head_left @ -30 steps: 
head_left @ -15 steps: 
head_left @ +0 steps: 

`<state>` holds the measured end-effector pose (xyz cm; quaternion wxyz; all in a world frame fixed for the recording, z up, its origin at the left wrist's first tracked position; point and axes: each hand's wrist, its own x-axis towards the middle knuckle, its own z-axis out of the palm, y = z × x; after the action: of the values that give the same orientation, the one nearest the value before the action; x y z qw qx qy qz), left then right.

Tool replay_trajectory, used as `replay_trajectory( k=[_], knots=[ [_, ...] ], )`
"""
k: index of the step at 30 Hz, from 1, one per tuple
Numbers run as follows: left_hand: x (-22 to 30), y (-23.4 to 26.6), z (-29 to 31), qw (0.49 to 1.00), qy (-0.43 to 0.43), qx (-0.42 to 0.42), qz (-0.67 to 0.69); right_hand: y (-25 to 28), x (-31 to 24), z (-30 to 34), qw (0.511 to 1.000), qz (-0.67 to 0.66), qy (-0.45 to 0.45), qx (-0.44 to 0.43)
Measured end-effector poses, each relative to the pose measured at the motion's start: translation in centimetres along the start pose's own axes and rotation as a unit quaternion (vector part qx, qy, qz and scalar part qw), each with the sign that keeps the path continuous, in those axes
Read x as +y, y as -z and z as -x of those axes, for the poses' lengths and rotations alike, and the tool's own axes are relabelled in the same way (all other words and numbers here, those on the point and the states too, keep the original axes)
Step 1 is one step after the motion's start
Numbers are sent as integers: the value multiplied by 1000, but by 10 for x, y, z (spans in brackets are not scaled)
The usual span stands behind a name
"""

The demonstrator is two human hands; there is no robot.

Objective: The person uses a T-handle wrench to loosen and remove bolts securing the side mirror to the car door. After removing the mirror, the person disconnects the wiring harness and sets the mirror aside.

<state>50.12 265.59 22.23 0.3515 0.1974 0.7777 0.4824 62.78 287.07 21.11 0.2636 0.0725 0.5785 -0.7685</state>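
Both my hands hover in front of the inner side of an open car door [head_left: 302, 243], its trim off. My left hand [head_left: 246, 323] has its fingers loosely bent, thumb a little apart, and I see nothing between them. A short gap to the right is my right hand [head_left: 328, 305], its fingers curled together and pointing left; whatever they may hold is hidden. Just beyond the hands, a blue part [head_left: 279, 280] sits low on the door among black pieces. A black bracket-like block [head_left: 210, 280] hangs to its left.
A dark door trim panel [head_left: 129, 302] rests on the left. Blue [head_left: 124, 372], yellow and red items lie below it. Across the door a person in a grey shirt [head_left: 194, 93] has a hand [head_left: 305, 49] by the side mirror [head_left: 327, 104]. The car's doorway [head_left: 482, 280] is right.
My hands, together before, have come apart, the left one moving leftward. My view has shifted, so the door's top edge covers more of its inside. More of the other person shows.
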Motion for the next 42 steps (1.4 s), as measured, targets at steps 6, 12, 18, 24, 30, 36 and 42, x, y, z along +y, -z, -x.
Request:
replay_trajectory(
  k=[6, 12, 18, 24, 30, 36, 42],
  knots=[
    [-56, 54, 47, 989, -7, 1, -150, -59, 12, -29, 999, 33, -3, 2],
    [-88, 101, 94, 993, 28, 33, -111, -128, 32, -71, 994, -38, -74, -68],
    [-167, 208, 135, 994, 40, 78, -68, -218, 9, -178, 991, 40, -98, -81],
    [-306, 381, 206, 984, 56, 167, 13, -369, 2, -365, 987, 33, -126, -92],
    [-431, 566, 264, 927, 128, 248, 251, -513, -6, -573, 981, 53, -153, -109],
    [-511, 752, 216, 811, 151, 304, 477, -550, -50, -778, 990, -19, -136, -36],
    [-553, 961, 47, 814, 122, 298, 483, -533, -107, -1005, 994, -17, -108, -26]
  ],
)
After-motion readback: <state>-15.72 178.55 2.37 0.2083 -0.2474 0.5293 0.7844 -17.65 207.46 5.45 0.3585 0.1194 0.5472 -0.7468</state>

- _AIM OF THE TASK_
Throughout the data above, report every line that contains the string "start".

- _ANSWER TO THE EXERCISE_
Measured end-effector poses, each relative to the pose measured at the motion's start: translation in centimetres along the start pose's own axes and rotation as a unit quaternion (vector part qx, qy, qz and scalar part qw), each with the sign that keeps the path continuous, in those axes
Step 1 is one step after the motion's start

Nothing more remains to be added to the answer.